:: WHAT TO PRODUCE ::
Number of lines with "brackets" in the listing: report it, and nothing else.

··········

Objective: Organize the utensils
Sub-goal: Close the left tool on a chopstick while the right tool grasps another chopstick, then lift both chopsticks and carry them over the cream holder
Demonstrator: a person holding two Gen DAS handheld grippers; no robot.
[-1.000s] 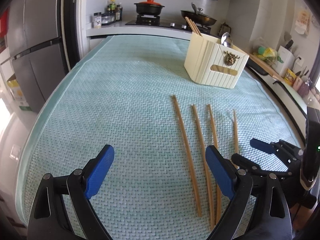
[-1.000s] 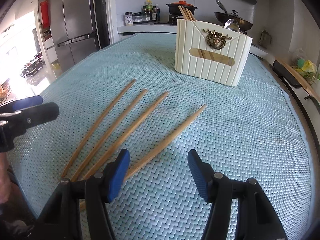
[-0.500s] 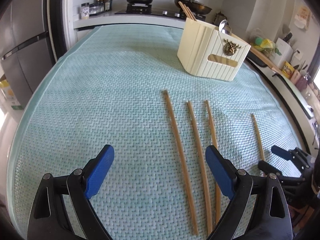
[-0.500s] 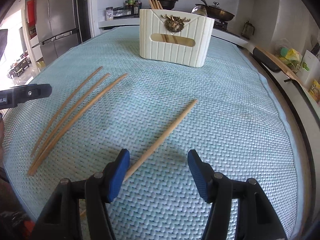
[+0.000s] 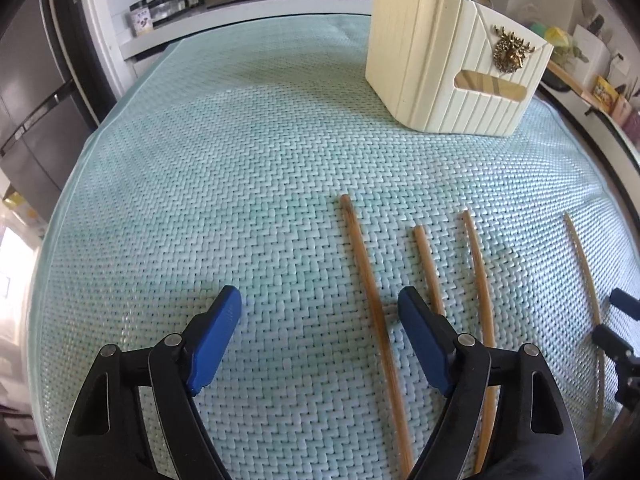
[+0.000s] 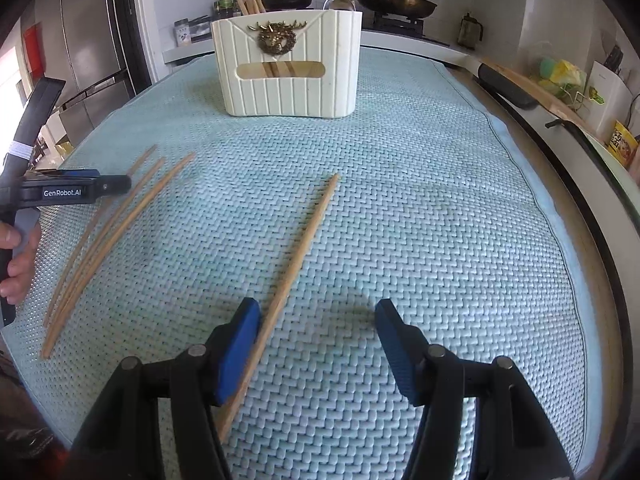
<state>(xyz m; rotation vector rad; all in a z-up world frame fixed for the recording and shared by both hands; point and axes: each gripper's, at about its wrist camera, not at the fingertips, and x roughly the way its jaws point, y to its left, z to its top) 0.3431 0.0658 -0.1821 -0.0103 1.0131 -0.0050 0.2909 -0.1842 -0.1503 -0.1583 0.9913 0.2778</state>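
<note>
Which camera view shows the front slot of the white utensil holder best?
The right wrist view: the utensil holder faces the camera, so its whole slot shows. The left wrist view sees the holder obliquely, its slot foreshortened.

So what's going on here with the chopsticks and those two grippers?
A person is tidying chopsticks off a woven mat into a cream utensil holder, which already has some in it. Four lie loose. The right gripper is open, low over the lone chopstick, which runs right beside one of its fingers. The left gripper, also open, its jaws just having narrowed, has the leftmost chopstick of the other three between its fingers. Nothing is gripped yet.
</note>
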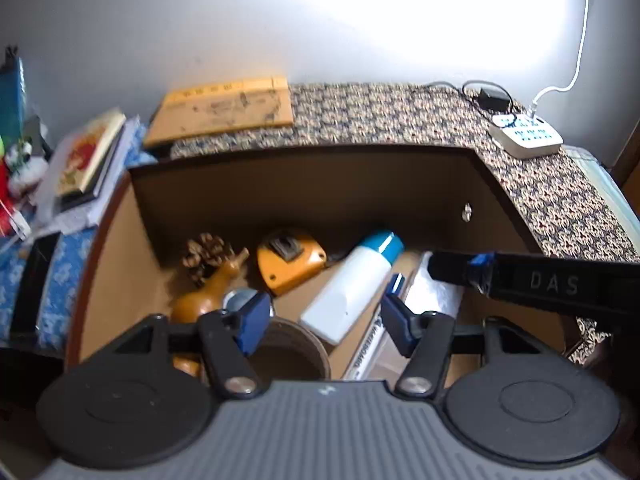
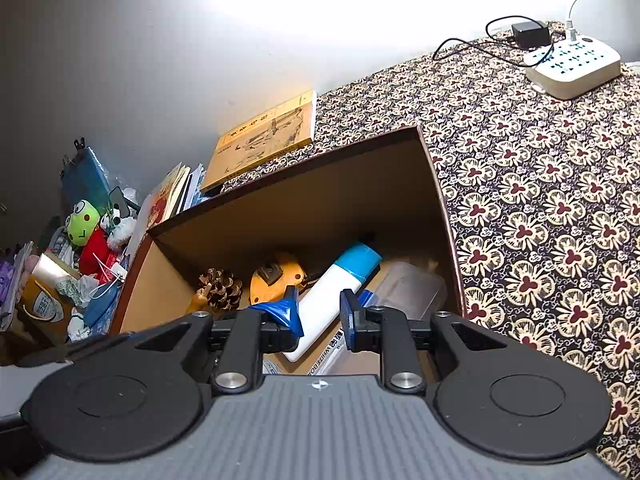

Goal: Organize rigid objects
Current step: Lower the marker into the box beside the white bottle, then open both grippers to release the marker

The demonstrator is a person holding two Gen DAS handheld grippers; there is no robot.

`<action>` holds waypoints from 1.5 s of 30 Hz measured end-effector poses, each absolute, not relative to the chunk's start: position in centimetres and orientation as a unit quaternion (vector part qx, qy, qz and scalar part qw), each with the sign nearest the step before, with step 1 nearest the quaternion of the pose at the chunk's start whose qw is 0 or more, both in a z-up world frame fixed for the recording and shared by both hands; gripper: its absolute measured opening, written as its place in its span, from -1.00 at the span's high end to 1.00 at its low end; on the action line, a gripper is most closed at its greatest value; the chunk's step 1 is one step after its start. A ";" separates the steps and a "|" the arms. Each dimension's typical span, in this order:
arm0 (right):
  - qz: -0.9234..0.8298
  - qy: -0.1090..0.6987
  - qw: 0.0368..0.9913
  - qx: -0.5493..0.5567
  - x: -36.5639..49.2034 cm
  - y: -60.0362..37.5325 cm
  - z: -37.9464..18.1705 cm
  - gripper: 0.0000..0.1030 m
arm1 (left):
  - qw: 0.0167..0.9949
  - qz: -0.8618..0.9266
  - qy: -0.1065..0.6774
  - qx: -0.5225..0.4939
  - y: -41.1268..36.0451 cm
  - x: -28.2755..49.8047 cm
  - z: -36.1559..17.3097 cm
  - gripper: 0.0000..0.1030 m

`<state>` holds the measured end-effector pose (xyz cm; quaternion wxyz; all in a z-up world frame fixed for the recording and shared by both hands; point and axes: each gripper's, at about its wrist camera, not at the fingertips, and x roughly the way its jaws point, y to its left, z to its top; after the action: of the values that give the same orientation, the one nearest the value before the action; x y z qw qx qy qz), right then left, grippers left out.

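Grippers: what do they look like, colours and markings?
Both match. The left gripper and right gripper each have black linkage arms with silver pivot bolts, blue finger pads, two round black discs and a ribbed grey body. In the left wrist view the right gripper's black finger reads "DAS". No cables or sleeves visible.

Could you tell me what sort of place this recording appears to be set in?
Probably a lived-in home room, at an open brown drawer. A floral patterned cloth covers the top, a white power strip sits on it, and a green frog plush toy lies among clutter.
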<state>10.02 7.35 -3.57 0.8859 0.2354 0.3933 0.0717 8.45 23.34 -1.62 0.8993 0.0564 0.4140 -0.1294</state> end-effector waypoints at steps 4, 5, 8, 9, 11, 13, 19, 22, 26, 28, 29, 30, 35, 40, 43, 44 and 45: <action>0.070 0.385 0.891 0.228 9.4 7.3 -3.1 0.91 | 0.903 -0.121 0.407 0.065 23.0 8.1 -0.9 -0.23; 0.070 0.384 0.892 0.228 9.3 7.3 -3.0 0.90 | 0.903 -0.118 0.408 0.066 23.0 8.1 -0.8 -0.26; 0.066 0.380 0.896 0.220 9.0 7.4 -2.6 0.89 | 0.900 -0.110 0.416 0.067 23.0 8.1 -0.7 -0.30; 0.067 0.378 0.897 0.217 8.9 7.5 -2.4 0.89 | 0.900 -0.106 0.417 0.068 23.0 8.1 -0.6 -0.31; 0.067 0.375 0.901 0.210 8.6 7.5 -2.2 0.89 | 0.901 -0.095 0.417 0.076 22.9 8.0 -0.6 -0.33; 0.066 0.373 0.903 0.204 8.3 7.6 -1.9 0.88 | 0.902 -0.084 0.416 0.084 22.9 7.8 -0.6 -0.33; 0.057 0.375 0.906 0.186 7.8 8.0 -1.4 0.86 | 0.899 -0.060 0.424 0.092 23.1 7.6 -0.5 -0.35; 0.056 0.376 0.907 0.182 7.6 8.1 -1.3 0.85 | 0.896 -0.046 0.431 0.098 23.2 7.6 -0.5 -0.36; 0.051 0.382 0.907 0.173 7.3 8.4 -1.1 0.83 | 0.890 -0.036 0.444 0.097 23.5 7.6 -0.6 -0.36; 0.049 0.386 0.905 0.170 7.2 8.5 -1.2 0.81 | 0.888 -0.033 0.448 0.098 23.5 7.6 -0.7 -0.36; 0.049 0.387 0.905 0.170 7.1 8.5 -1.3 0.81 | 0.887 -0.032 0.449 0.099 23.5 7.5 -0.7 -0.36; 0.049 0.389 0.904 0.171 7.1 8.5 -1.3 0.80 | 0.887 -0.031 0.451 0.099 23.6 7.5 -0.7 -0.36; 0.059 0.394 0.900 0.175 6.7 8.5 -1.4 0.78 | 0.885 -0.017 0.454 0.099 23.6 7.3 -0.8 -0.36; 0.076 0.397 0.899 0.167 6.6 8.6 -1.3 0.76 | 0.884 0.005 0.458 0.092 23.7 6.8 -0.7 -0.36; 0.081 0.400 0.898 0.164 6.7 8.4 -1.2 0.74 | 0.883 0.015 0.461 0.090 23.7 6.3 -0.5 -0.36; 0.084 0.400 0.898 0.164 6.6 8.3 -1.2 0.74 | 0.883 0.020 0.459 0.092 23.7 6.1 -0.4 -0.36; 0.088 0.402 0.897 0.162 6.6 8.3 -1.2 0.74 | 0.884 0.025 0.458 0.092 23.6 6.0 -0.3 -0.36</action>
<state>6.56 8.30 -1.20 0.8968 0.1616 0.4024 0.0878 5.97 23.63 -0.33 0.8837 0.0924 0.4582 0.0252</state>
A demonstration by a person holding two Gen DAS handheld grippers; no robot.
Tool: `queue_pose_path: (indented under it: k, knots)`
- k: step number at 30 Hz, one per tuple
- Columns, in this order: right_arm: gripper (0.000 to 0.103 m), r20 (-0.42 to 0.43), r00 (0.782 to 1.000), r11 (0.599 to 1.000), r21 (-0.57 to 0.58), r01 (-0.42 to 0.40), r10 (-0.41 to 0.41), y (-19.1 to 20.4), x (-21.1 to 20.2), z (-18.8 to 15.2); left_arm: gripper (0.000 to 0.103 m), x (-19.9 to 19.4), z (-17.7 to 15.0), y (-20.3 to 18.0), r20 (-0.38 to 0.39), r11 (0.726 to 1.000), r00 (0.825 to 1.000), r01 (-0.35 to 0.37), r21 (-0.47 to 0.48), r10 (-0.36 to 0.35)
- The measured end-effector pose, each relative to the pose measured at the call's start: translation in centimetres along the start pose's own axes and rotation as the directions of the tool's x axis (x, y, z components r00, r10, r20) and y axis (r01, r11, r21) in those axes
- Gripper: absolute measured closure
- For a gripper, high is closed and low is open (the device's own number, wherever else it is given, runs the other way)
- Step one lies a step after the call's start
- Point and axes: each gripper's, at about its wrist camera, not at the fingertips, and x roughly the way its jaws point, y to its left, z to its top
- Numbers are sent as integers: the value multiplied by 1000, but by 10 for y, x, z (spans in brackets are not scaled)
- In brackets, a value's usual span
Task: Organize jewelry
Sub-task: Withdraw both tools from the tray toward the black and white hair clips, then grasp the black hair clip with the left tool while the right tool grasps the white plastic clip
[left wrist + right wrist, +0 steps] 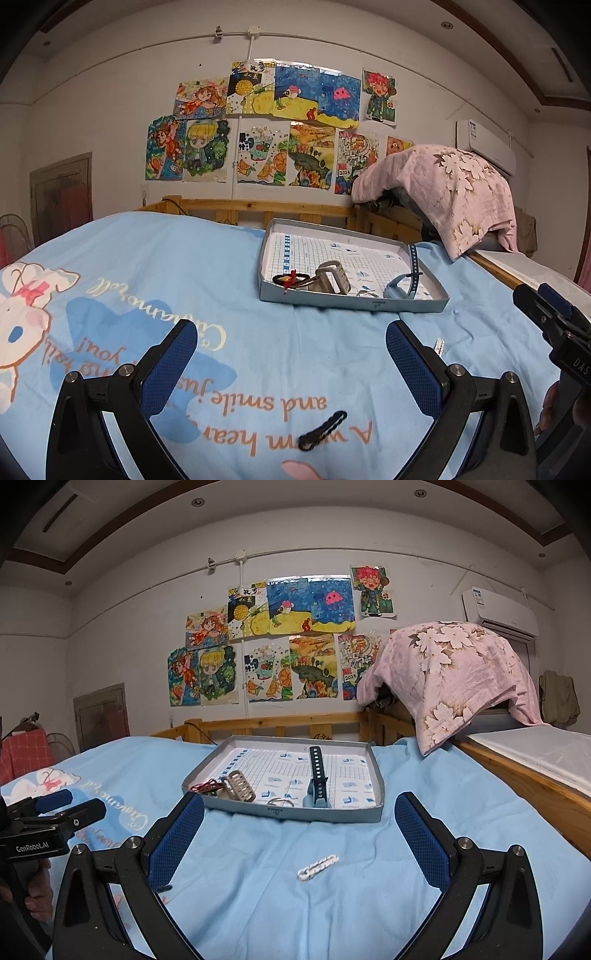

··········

:: EXERCISE RESPONSE ::
2